À Onze Heures
Pour que j’aille au café à onze heures,
Il faudrait qu’il soit onze heures
Lorsque je le désire.
Or un cas tel que celui-ci ne se présente jamais.
La plupart du temps, il est onze heures trop tard,
Alors que je dors déjà,
Ou bien il est onze heures trop tôt,
Alors que je dors encore.
Il m’arrive de ne pas aller au café à onze heures,
Même lorsque je ne dors pas,
Parce que je suis trop triste, trop fatigué ou trop anxieux,
Pour sortir de chez moi.
Le café n’est pas loin, il est calme,
À onze heures je peux m’y rendre,
Mais il n’est pas onze heures pour moi,
Il est onze heures pour tous les autres,
Alors le café ouvre, et les gens s’installent.

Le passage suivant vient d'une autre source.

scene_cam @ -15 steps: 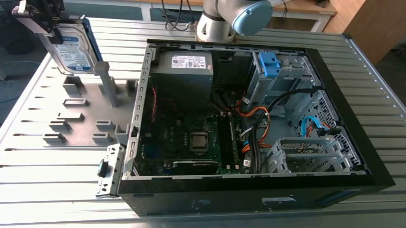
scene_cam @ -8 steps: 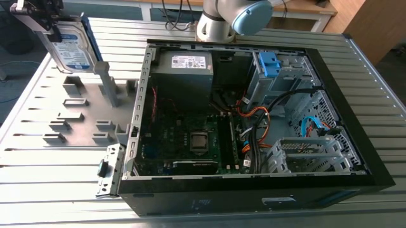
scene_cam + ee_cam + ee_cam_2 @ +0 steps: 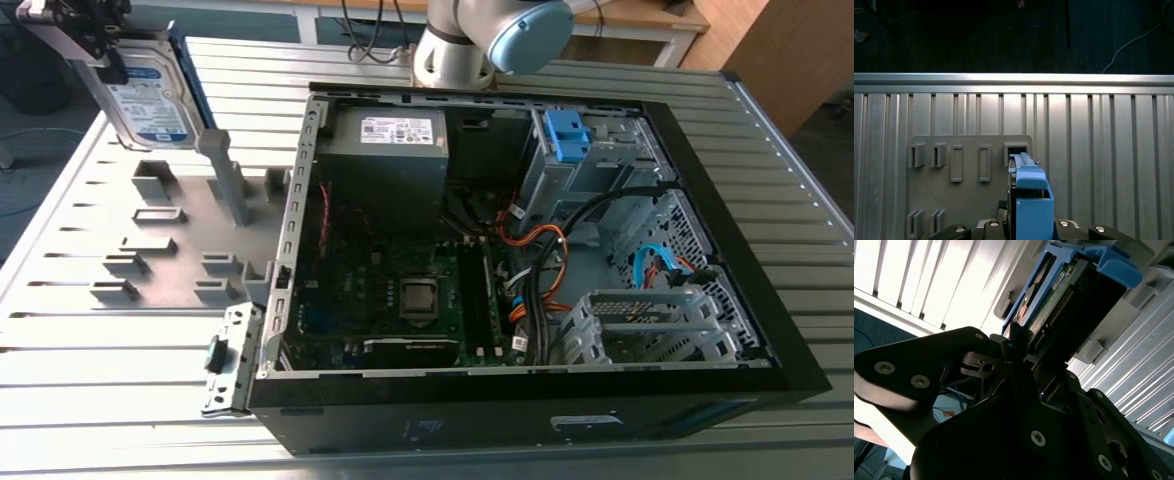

Quand je vais au café à onze heures,
Parce que j’ai fait une promesse,
Ou bien parce que je suis trop triste, trop fatigué ou trop anxieux,
Pour rester chez moi,
Je sens que quelque chose cloche.
Le thermos de café se trouve bien sur le comptoir,
Le sourire se trouve bien sur le visage du gérant,
Mais quelque chose cloche tout de même.
C’est qu’il n’est pas onze heures pour moi,
Que je ne suis donc pas prêt
À écrire des poèmes en buvant mon café,
Ou à prendre part à une conversation.
Lorsque je désire qu’il soit onze heures,
Le café n’est pas encore ouvert,
Ou alors il est sur le point de fermer.
En tout cas il n’est jamais dans cette disposition particulière,
Qui est la sienne le dimanche matin à onze heures
Lorsque le café est gratuit.
Alors je bois mon café seul,
Au beau milieu de la nuit,
En me demandant ce qu’il pourrait advenir,
S’il était onze heures lorsque je le désire.